2024 Indian Telugu-language film by Kalyan Chakravarthy

Rewind is a 2024 Indian Telugu-language science fiction film thriller film written, directed and produced by Kalyan Chakravarthy. The film features Sai Ronak and Amrutha Chowdary in lead roles.

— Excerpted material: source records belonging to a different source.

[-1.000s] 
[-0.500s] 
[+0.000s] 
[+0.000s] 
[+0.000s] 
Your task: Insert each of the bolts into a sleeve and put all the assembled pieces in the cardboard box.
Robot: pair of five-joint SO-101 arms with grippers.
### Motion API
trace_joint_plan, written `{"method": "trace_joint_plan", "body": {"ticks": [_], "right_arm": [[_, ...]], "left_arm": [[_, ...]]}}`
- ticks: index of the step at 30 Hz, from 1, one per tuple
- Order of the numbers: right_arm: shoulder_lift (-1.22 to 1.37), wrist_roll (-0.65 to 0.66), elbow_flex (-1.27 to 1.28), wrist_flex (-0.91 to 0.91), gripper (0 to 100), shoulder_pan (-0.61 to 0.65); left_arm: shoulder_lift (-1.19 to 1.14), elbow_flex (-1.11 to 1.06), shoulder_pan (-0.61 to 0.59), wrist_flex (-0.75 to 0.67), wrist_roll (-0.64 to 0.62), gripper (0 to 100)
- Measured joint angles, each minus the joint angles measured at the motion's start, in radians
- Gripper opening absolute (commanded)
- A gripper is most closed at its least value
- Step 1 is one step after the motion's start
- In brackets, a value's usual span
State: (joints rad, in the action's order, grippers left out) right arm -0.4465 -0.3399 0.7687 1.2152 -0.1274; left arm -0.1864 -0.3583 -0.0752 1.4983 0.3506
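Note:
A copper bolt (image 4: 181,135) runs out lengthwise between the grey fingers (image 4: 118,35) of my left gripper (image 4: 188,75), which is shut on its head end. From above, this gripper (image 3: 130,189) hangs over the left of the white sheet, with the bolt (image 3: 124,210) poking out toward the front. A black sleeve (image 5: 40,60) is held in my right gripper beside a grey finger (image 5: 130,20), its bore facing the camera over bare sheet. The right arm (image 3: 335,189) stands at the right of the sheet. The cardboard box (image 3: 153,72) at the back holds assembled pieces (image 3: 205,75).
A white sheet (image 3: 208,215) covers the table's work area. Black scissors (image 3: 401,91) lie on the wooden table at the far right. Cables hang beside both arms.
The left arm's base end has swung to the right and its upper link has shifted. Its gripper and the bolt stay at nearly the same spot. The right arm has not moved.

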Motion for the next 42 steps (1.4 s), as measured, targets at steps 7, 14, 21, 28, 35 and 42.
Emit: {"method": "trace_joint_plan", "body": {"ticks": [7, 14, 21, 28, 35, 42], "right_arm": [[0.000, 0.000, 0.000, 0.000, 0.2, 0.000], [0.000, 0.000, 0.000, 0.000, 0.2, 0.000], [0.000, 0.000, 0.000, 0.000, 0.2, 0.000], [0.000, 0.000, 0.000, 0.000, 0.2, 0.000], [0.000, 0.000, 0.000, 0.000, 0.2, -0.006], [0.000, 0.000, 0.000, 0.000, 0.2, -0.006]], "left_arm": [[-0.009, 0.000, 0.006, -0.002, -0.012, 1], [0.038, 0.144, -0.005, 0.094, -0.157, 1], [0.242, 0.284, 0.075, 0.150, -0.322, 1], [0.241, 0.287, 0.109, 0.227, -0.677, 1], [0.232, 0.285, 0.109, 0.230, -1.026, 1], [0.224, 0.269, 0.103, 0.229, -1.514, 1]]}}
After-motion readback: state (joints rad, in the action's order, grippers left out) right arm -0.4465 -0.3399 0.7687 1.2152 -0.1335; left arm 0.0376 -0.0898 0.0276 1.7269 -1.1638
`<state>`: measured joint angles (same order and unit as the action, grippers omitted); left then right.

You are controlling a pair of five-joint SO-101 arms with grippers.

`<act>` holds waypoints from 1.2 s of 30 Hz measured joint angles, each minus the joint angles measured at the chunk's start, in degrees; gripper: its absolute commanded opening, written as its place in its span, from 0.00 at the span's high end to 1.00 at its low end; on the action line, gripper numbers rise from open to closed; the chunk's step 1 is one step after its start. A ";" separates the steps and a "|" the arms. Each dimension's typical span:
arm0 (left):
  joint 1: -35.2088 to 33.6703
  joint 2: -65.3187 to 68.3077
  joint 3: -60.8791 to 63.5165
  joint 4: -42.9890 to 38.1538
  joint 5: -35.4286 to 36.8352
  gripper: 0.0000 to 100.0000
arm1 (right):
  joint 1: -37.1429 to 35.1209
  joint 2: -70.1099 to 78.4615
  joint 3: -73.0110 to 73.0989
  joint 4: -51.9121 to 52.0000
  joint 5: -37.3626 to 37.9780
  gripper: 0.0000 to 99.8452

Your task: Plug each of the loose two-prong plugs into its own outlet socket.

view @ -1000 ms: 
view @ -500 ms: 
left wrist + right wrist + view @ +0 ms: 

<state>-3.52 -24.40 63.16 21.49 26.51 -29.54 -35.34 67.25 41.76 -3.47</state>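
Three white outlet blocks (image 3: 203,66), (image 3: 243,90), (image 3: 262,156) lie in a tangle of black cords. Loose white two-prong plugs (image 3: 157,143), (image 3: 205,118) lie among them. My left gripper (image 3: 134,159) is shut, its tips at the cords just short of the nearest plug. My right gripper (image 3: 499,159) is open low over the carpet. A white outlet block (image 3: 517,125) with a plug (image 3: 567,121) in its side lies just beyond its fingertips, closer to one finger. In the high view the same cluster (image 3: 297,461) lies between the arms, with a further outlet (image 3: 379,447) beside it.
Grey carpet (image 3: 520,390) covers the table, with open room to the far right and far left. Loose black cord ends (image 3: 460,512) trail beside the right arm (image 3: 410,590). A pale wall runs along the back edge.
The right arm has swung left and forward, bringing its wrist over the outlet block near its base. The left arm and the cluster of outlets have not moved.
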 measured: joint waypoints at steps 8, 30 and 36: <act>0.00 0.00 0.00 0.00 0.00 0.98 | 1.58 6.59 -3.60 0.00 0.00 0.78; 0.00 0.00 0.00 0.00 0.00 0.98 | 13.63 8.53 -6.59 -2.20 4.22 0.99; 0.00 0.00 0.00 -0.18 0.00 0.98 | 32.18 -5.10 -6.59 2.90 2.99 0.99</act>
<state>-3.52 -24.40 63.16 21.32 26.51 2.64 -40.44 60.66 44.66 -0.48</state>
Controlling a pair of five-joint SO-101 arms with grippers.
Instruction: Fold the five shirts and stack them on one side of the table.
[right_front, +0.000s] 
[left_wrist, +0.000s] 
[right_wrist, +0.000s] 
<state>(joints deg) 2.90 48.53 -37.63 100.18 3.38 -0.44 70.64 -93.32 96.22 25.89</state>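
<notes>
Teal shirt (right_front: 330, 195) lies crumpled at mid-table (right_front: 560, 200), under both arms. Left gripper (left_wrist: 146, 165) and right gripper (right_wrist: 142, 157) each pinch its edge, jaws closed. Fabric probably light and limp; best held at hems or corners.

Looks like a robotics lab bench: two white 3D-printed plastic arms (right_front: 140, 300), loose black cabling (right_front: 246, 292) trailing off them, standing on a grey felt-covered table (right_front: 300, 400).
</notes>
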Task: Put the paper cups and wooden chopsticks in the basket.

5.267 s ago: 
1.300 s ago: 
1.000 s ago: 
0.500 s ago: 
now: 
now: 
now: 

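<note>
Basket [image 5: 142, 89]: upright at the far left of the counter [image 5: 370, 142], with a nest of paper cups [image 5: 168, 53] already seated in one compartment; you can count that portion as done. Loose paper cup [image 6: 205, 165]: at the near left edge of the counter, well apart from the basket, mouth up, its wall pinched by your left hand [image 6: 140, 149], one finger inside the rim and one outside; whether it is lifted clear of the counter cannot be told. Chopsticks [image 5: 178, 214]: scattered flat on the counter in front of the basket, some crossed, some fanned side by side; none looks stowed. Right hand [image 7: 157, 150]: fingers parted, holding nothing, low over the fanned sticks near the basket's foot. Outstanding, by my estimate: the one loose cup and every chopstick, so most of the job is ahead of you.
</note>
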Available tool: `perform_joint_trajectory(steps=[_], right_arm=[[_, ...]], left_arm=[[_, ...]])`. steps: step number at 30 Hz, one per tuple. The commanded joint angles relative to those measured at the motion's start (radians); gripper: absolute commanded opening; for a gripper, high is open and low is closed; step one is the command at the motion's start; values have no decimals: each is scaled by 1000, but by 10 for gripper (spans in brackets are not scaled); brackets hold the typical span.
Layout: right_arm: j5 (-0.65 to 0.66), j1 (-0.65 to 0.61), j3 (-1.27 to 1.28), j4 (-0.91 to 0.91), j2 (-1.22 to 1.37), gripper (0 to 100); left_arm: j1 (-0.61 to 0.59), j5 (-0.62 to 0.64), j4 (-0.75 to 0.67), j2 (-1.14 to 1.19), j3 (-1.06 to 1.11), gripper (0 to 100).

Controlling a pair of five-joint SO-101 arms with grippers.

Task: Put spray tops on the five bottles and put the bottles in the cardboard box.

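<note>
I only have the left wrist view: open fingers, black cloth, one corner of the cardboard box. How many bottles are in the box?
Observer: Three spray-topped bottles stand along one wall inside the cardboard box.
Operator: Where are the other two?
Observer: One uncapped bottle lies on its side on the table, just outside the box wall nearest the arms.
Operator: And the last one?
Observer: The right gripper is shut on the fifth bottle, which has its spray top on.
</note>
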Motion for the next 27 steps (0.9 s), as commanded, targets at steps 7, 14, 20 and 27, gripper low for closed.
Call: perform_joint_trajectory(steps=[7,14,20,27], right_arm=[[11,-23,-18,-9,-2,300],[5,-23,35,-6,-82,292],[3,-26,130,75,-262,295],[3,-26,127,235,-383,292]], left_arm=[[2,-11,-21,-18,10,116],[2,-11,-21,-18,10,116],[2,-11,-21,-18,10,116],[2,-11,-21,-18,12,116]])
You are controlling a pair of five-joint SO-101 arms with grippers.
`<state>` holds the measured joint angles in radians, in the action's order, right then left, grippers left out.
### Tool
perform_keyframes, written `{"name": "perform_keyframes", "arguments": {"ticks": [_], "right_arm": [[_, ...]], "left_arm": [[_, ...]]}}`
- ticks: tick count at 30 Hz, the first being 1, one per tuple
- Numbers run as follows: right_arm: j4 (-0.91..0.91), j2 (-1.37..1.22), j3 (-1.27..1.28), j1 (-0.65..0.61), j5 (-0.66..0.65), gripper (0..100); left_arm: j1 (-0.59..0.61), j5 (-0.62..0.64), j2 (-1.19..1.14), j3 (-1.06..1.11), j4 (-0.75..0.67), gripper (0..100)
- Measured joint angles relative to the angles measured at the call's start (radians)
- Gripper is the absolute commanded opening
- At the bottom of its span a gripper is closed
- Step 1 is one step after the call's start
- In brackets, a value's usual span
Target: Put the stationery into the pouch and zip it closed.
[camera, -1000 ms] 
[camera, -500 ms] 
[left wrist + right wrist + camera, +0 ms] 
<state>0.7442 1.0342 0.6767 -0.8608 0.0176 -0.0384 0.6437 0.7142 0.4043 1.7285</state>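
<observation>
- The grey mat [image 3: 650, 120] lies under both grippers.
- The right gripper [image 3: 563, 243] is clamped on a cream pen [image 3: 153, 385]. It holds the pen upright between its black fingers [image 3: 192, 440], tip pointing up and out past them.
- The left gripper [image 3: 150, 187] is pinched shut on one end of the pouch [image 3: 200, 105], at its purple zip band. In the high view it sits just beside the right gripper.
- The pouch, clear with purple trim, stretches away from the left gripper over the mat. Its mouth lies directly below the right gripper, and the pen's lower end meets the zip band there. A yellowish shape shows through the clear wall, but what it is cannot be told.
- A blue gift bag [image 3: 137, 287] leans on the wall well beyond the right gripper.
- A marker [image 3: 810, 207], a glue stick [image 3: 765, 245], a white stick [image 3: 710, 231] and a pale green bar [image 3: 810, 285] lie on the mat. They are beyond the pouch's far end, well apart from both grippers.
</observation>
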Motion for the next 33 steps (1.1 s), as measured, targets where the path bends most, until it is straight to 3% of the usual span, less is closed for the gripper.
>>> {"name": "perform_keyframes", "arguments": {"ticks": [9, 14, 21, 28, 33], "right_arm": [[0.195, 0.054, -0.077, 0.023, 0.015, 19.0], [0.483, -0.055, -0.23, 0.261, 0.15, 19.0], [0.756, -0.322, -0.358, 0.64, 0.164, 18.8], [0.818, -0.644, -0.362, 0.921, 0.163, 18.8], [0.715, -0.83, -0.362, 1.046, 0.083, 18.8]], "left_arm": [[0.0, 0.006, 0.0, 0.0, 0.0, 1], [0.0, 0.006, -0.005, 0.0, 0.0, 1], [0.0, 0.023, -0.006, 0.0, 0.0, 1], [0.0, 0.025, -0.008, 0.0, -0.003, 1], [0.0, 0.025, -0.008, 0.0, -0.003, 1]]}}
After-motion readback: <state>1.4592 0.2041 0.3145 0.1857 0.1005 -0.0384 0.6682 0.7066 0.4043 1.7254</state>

The film was released on 18 October 2024.

==Cast==
- Sai Ronak as Karthik
- Amrutha Chowdary as Shanti
- Suresh as Karthik's father
- Samrat Reddy
- Viva Raghav
- Abhishek Viswakarma
- Jabardast Nagi
- Ramu Gandham
- Rajesh Vulli
- Funbucket Bharath
- Neelima Pathakamsetti

== Music ==
The film's music is composed by Ashirvad Luke

| No. | Title | Lyrics | Singer(s) | Length |
|---|---|---|---|---|
| 1. | "Software Vaddura Mama" | Ravi Varma Akula | Ashique Ali | 3:37 |
| 2. | "Love At First Sight" | Rakendu Mouli | Karthik | 3:07 |
| 3. | "Love You Nanna" | Ravi Varma Akula | Javed Ali | 3:33 |

== Release ==
Rewind was released on 18 October 2024.

=== Streaming rights ===
This movie was later released on Lionsgate Play and Amazon Prime Video on 7 March 2025, which is said to be the first Telugu movie to stream on Lionsgate Play making their Telugu debut.

== Reception ==
Deccan Chronicle gave a positive review saying that "Rewind is an interesting time travel movie. It is an engaging film that makes you want to watch it from start to end without missing a single scene". News18 Telugu gave a rating of 3 out of 5 and praised the screenplay. NTV rated the film 2.75 out of 5.